> _YOUR GOAL_
Give the number of lines in the material below that contain the word "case", and nothing else.

> _INFORMATION SHOWN_
•••

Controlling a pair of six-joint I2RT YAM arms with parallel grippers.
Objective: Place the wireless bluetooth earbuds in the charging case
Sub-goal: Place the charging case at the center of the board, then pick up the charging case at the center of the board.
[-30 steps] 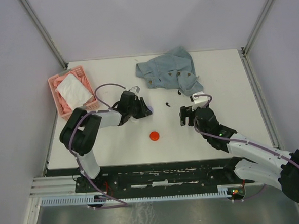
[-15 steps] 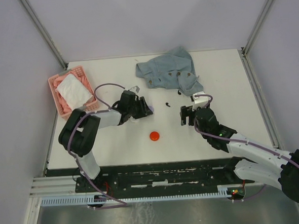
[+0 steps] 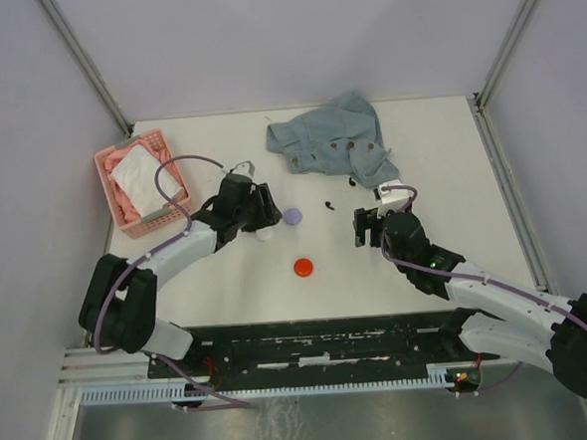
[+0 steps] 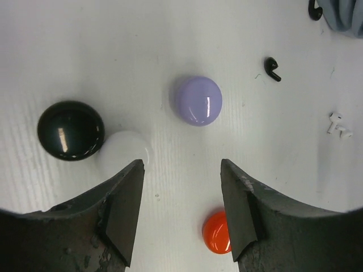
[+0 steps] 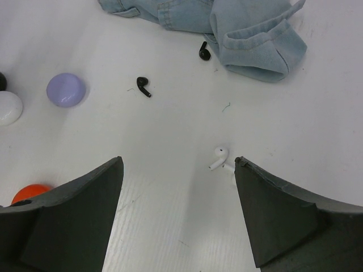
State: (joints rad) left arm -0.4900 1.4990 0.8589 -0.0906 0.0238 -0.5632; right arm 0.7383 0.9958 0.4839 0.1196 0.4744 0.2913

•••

> _EXERCISE SOLUTION_
2